● What the task asks: All lines in the records below from the line with "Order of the" through the line with "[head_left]" are to be given again exactly, both ends included; the pictures are to be left out.
───── Materials provided ─────
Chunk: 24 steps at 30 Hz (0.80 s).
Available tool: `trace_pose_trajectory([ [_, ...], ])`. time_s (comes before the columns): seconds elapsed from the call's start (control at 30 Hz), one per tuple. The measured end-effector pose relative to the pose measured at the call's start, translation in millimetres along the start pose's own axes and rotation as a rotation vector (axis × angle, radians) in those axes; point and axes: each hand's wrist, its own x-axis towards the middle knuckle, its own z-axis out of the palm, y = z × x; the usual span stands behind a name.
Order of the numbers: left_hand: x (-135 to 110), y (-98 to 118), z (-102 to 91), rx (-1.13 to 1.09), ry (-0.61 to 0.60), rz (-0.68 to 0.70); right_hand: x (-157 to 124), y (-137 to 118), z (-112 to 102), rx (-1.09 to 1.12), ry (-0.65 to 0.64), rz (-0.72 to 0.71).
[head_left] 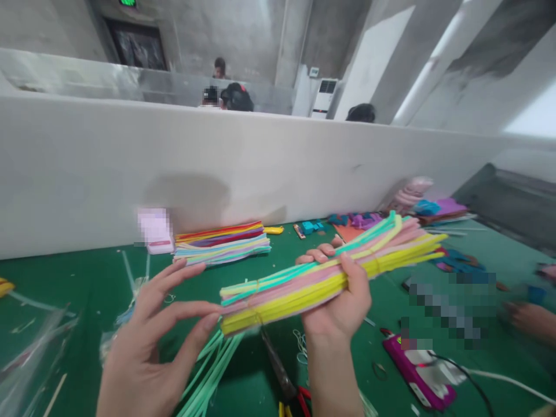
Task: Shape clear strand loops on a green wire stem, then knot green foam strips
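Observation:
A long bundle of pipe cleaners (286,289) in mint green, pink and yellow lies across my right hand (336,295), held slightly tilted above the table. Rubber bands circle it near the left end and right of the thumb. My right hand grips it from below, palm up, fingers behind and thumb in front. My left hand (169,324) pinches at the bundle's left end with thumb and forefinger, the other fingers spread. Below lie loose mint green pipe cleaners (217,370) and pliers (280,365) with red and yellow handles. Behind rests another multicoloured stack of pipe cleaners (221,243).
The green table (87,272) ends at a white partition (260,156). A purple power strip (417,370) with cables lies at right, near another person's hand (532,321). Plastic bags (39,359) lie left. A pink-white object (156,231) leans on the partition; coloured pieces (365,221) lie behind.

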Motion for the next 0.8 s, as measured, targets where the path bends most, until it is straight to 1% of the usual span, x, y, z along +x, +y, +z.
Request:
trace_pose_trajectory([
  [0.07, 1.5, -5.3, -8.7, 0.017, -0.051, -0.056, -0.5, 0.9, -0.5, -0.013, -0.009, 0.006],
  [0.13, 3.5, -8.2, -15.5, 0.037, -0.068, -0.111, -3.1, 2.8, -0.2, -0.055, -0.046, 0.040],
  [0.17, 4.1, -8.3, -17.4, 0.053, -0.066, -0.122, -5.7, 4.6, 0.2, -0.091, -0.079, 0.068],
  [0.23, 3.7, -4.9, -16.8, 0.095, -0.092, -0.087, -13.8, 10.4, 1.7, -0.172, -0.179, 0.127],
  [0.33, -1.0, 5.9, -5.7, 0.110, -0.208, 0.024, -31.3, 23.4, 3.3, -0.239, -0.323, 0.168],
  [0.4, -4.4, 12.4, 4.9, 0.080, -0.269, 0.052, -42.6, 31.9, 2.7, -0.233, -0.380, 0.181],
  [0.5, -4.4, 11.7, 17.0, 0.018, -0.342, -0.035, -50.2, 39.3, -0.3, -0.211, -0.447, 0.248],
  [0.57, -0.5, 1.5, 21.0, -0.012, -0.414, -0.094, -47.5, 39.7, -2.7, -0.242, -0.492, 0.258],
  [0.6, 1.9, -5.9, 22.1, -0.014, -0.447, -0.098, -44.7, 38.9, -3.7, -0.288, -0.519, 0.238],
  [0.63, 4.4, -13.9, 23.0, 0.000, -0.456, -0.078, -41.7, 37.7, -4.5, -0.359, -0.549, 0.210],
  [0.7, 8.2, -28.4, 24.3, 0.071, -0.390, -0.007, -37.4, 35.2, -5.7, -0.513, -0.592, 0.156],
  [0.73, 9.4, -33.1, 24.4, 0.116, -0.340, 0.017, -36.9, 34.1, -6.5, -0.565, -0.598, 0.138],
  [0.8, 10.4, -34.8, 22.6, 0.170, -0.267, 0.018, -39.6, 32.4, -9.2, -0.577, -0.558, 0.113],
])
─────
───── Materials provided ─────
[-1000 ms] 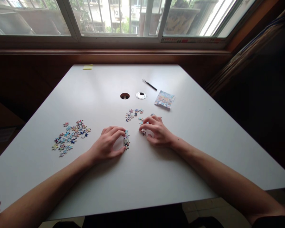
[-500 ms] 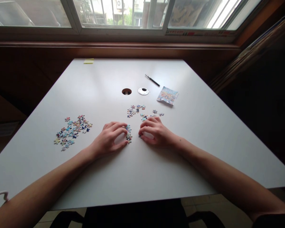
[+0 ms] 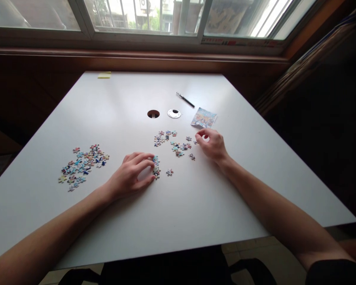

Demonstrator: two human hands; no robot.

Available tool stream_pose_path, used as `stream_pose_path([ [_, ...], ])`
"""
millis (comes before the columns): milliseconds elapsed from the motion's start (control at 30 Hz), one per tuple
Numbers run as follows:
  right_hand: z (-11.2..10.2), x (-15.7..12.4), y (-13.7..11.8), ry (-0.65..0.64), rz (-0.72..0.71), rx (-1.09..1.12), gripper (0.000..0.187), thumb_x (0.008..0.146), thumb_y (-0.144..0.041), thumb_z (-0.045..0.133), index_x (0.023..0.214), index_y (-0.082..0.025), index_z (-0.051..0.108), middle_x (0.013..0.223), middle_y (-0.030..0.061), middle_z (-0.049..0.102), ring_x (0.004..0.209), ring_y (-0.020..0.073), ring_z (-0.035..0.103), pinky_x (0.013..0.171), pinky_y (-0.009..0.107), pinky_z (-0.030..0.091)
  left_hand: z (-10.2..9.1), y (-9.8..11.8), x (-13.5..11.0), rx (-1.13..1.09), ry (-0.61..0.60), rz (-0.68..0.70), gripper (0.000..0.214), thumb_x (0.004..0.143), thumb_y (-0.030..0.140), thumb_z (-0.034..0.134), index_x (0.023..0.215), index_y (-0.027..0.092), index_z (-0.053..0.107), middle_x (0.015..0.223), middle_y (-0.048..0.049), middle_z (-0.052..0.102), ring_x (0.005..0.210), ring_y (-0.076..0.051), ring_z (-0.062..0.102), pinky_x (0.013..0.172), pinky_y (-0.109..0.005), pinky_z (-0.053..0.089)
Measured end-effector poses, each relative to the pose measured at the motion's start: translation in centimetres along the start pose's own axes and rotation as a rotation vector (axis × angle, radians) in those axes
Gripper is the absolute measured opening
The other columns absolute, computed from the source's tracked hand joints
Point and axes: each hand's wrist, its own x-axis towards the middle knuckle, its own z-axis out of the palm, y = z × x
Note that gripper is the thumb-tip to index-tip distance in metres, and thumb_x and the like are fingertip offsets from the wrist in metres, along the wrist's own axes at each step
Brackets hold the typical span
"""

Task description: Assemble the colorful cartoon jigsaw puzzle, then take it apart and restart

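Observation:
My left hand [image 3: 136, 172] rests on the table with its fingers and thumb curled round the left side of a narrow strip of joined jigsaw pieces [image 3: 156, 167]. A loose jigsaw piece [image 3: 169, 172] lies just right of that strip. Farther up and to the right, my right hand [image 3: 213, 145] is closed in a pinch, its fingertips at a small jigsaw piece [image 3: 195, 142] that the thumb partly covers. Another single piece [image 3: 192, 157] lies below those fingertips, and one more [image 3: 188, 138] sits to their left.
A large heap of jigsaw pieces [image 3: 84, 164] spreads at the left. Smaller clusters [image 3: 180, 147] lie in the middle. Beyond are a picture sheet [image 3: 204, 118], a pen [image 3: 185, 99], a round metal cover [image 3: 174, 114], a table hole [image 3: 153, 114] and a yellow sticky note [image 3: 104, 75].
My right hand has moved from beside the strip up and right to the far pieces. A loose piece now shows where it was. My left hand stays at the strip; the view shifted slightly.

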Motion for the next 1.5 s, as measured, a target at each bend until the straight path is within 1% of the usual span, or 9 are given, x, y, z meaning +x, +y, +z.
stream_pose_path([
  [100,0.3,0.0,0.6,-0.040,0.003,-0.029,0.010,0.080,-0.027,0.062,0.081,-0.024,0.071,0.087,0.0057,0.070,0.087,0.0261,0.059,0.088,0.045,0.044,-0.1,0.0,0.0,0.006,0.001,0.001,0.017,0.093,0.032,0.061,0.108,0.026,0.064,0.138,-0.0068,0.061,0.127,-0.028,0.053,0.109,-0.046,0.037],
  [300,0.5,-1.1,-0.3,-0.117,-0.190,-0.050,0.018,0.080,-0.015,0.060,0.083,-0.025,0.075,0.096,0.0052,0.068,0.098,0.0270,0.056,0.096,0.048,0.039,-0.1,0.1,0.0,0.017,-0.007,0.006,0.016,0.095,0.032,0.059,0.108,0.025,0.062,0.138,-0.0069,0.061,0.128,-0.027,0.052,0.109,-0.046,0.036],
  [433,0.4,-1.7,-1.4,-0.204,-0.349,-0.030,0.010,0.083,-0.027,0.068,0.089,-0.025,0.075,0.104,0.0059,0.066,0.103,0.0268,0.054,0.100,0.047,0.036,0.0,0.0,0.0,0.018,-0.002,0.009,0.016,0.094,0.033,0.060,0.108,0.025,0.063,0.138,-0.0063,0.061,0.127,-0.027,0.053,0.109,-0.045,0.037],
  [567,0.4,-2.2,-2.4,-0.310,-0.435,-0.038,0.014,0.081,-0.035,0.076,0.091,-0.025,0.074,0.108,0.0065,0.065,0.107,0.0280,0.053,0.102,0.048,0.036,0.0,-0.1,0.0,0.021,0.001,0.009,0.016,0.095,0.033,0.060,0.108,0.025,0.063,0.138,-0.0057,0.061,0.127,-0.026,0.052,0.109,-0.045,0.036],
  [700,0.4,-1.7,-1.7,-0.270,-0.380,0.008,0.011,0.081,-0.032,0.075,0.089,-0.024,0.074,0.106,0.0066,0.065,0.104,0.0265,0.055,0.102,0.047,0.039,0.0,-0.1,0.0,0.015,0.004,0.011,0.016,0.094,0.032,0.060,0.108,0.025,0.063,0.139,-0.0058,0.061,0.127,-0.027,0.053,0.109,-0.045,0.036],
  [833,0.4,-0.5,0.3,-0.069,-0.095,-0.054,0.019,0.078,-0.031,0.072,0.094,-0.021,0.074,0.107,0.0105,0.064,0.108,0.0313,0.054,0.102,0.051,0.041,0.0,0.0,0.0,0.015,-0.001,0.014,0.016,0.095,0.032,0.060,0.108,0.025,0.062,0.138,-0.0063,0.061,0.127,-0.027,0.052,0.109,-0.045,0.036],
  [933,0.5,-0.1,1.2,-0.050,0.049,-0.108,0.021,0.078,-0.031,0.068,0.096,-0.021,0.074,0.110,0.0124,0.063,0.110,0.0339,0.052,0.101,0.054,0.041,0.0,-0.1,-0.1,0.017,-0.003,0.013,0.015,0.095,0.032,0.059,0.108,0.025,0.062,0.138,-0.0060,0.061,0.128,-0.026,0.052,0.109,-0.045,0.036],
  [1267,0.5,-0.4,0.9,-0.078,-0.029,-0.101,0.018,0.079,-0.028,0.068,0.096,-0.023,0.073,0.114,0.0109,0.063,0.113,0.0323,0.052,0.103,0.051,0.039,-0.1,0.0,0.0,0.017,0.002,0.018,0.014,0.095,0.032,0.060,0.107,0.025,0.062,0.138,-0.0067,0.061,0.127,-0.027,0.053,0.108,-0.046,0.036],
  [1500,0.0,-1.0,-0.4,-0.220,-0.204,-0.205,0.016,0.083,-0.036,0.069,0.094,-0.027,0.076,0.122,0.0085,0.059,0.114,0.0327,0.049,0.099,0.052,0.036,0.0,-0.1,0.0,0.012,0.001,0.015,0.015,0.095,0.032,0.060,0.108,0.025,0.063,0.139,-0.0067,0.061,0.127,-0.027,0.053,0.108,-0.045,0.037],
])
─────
● Response below:
Order of the numbers: left_hand: x (-135 to 110), y (-98 to 118), z (-102 to 91), rx (-1.13 to 1.09), ry (-0.61 to 0.60), rz (-0.68 to 0.70); right_hand: x (-157 to 124), y (-137 to 118), z (-112 to 102), rx (-1.09 to 1.12), ry (-0.65 to 0.64), rz (-0.72 to 0.71).
[head_left] 

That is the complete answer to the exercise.